Posts Tagged Digital Nomad

Digital Nomad… the conclusion

At the last LUG meet, I presented my findings from the Digital Nomad project I undertook, along with wifi encryption hacking (in theory). This project was started because of hard disk failure, complete paranoia at ever losing anything, and curiosity – can you JUST use a browser and some cunning Web2.0 offerings to run your life? (See Running your life and BACKUP posts) It has now officially concluded and I’m very proud to say the answer is YES! I gave myself bonus points for services that are free or dirt cheap.

Here’s the full list of services that come with the MLED “I like this” seal of approval:

Google Docs: If you have a Gmail account, utilise all the associated features to the fullest. You can put almost all your eggs in this one basket – Google provide blogging, reading, email, calendar, docs & spreads, photos, and they even have had a stab at social networking. And that’s just the tip of the iceberg. The best news is that Google Gears is being extended to include Google Docs, making this even more suited to serious and/or business needs. Gears lets you continue everything off-line, essentially your work is backed up and collaborated/shared as soon as you go online. Big thumbs up for Google.

Zoho: Google’s offerings have this superb competitor. They seem to be leading the way on some of their innovations, I’ve not found better or an alternative. This is very seriously geared towards businesses, and they do charge for heavy usage. Features that look particularly note worthy are Invoice, Projects, CRM and DB & Reports products.

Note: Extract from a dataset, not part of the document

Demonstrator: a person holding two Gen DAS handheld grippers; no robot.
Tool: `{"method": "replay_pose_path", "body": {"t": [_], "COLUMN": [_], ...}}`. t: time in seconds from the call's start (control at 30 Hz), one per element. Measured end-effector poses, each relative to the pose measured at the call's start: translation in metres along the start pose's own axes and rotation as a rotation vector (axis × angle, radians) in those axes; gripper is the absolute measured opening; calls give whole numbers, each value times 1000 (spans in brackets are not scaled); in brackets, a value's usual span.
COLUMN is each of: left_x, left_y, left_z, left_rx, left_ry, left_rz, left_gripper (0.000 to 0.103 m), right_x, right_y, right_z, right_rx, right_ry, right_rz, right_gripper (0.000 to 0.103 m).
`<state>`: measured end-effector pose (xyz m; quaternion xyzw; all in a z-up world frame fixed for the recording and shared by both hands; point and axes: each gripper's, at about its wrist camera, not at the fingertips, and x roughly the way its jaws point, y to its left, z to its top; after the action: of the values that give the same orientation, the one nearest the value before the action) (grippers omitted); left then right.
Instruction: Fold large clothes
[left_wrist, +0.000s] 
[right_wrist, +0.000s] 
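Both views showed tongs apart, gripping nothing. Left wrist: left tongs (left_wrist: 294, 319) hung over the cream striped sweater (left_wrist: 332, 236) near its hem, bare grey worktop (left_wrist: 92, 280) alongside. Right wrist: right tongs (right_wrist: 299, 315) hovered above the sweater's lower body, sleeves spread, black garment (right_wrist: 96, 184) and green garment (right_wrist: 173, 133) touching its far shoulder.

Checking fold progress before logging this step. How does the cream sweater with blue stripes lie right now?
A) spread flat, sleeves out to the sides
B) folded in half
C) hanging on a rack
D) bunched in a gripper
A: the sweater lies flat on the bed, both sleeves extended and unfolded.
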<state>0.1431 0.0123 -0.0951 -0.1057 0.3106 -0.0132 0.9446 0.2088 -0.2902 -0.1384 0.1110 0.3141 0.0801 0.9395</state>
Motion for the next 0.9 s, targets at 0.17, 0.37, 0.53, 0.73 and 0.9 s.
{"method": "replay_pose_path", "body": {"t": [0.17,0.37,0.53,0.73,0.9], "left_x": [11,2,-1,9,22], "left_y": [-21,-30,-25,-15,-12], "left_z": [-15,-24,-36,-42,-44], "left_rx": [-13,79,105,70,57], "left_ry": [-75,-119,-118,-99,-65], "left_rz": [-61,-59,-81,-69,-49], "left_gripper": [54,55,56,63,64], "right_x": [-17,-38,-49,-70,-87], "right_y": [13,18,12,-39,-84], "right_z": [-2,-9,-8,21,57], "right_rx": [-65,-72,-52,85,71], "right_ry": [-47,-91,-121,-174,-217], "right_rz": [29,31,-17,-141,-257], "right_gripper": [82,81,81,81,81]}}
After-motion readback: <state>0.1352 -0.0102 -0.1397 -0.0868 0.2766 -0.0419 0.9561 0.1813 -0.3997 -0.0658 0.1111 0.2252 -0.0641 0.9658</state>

I have stopped using this suite because Google is too convenient and easy for me, but if you’re seriously looking to undertake a shift to the web-centric domain, do NOT ignore Zoho.

Scribd: The YouTube of documents. At the end of this year, I’ll probably upload some of my notes to actually participate in the sharing. This site has a great store of docs, white papers and articles and uses ads to monetise. I have found it immensely helpful as a resource so far, but it’s not quite like Wikipedia in terms of quick access to general knowledge. It’s the opposite angle to document making Web2.0 suites – it wants you to upload all your old notes and documents for sharing in the cloud, rather than providing you with a way to make new ones. They have an API and some interesting ways of embedding documents, presumably aimed more at journalists. I could see some potential uses for this as documents backup and hosting technical manuals.

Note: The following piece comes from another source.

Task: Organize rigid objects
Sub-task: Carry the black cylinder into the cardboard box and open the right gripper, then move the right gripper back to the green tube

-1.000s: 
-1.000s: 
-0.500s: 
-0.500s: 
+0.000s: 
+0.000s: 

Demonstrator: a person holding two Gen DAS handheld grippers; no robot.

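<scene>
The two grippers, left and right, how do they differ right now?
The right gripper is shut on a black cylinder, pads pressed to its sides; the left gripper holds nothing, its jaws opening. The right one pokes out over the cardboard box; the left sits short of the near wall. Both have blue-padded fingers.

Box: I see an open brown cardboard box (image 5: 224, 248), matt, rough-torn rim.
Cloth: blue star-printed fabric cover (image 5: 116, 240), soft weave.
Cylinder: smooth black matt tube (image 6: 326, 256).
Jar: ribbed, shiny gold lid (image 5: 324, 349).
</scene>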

Seeqpod: If my mp3 player is not pumping beats into my brain, then Seeqpod is how I now get at music. It’s superb. You can build playlists or just randomly search/stumble your way around tunes.

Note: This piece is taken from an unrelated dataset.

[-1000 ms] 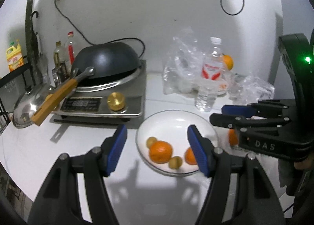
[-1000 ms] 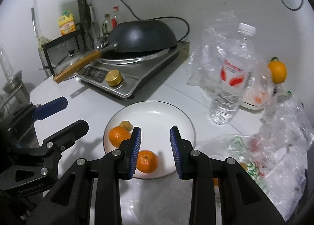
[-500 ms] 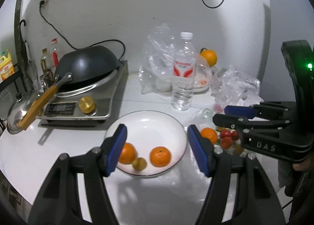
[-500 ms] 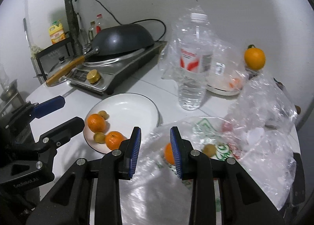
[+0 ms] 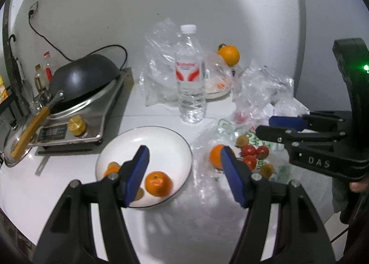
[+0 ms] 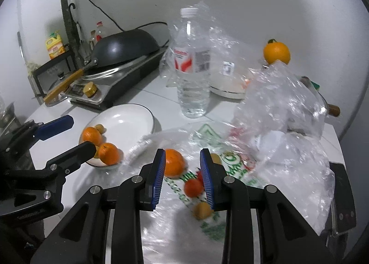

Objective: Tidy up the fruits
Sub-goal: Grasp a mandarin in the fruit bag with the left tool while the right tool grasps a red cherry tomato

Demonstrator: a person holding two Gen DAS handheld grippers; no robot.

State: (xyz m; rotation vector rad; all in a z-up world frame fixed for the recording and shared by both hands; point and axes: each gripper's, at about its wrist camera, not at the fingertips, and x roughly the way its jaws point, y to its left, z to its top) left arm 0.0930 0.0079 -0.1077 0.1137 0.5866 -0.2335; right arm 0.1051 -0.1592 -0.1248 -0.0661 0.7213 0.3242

Flickr: Yahoo! did good. I absolutely love Flickr, and it is serves as a backup as well as a way of publicly displaying photos for me. I have forked out for a pro account so that I can freely display and store as much as I dare. A lot of people use Facebook for photos, but I’m not in favour of this as it cuts down images, doesn’t quite have the same freedom as “sets” and “collections”. But lets face it, Flickr is designed specifically for photos, whereas Facebook is now something of a joke where I now get spammed by silly application invitations.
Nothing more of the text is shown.